# WHAT THE TASK REQUIRES:
This exercise calls for an exact copy of the data below.

# AVAILABLE DATA:

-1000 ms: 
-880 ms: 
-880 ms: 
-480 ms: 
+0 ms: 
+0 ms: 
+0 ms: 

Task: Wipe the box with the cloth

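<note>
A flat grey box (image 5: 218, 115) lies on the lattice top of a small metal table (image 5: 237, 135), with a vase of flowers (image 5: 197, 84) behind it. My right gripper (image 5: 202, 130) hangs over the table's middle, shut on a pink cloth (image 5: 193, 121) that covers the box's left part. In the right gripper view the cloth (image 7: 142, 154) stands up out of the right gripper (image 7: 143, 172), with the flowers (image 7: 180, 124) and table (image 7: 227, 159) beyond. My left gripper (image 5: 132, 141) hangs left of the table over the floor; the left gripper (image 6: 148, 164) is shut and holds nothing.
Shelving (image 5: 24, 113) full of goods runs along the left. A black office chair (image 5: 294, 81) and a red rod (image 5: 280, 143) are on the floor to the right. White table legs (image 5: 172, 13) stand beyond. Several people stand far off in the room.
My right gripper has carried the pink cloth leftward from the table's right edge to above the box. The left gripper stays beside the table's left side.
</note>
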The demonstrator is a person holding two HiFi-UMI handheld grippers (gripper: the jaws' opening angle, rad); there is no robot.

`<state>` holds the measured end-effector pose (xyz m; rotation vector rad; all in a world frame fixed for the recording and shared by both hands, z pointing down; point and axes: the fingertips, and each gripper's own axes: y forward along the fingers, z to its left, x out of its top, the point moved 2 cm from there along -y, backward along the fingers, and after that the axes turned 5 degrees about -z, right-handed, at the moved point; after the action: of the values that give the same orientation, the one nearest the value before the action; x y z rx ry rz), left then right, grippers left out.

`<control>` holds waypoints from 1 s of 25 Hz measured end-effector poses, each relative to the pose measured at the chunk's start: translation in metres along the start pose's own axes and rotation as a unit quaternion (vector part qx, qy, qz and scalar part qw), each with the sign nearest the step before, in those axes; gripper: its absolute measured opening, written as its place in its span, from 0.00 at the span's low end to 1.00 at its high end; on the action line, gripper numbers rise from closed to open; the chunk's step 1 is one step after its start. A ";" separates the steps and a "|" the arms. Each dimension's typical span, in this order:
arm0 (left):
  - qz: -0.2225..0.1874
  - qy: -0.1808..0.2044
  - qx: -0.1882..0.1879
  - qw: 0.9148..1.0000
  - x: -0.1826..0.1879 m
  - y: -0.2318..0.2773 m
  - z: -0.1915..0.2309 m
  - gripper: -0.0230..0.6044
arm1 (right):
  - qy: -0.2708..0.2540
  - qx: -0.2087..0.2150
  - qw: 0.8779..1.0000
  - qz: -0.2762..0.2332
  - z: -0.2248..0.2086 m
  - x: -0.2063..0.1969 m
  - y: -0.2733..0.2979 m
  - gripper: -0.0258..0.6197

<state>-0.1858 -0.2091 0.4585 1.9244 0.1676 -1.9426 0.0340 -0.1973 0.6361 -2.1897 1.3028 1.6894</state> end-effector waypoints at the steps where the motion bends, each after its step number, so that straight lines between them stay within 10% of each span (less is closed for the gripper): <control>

# WRITTEN ANSWER:
-1000 ms: 
-880 ms: 
-880 ms: 
-480 ms: 
+0 ms: 
+0 ms: 
+0 ms: 

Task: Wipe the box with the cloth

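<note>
A flat grey box (image 5: 218, 115) lies on the lattice top of a small metal table (image 5: 237, 135), with a vase of flowers (image 5: 197, 84) behind it. My right gripper (image 5: 202, 130) hangs over the table's middle, shut on a pink cloth (image 5: 193, 121) that covers the box's left part. In the right gripper view the cloth (image 7: 142, 154) stands up out of the right gripper (image 7: 143, 172), with the flowers (image 7: 180, 124) and table (image 7: 227, 159) beyond. My left gripper (image 5: 132, 141) hangs left of the table over the floor; the left gripper (image 6: 148, 164) is shut and holds nothing.
Shelving (image 5: 24, 113) full of goods runs along the left. A black office chair (image 5: 294, 81) and a red rod (image 5: 280, 143) are on the floor to the right. White table legs (image 5: 172, 13) stand beyond. Several people stand far off in the room.
My right gripper has carried the pink cloth leftward from the table's right edge to above the box. The left gripper stays beside the table's left side.
</note>
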The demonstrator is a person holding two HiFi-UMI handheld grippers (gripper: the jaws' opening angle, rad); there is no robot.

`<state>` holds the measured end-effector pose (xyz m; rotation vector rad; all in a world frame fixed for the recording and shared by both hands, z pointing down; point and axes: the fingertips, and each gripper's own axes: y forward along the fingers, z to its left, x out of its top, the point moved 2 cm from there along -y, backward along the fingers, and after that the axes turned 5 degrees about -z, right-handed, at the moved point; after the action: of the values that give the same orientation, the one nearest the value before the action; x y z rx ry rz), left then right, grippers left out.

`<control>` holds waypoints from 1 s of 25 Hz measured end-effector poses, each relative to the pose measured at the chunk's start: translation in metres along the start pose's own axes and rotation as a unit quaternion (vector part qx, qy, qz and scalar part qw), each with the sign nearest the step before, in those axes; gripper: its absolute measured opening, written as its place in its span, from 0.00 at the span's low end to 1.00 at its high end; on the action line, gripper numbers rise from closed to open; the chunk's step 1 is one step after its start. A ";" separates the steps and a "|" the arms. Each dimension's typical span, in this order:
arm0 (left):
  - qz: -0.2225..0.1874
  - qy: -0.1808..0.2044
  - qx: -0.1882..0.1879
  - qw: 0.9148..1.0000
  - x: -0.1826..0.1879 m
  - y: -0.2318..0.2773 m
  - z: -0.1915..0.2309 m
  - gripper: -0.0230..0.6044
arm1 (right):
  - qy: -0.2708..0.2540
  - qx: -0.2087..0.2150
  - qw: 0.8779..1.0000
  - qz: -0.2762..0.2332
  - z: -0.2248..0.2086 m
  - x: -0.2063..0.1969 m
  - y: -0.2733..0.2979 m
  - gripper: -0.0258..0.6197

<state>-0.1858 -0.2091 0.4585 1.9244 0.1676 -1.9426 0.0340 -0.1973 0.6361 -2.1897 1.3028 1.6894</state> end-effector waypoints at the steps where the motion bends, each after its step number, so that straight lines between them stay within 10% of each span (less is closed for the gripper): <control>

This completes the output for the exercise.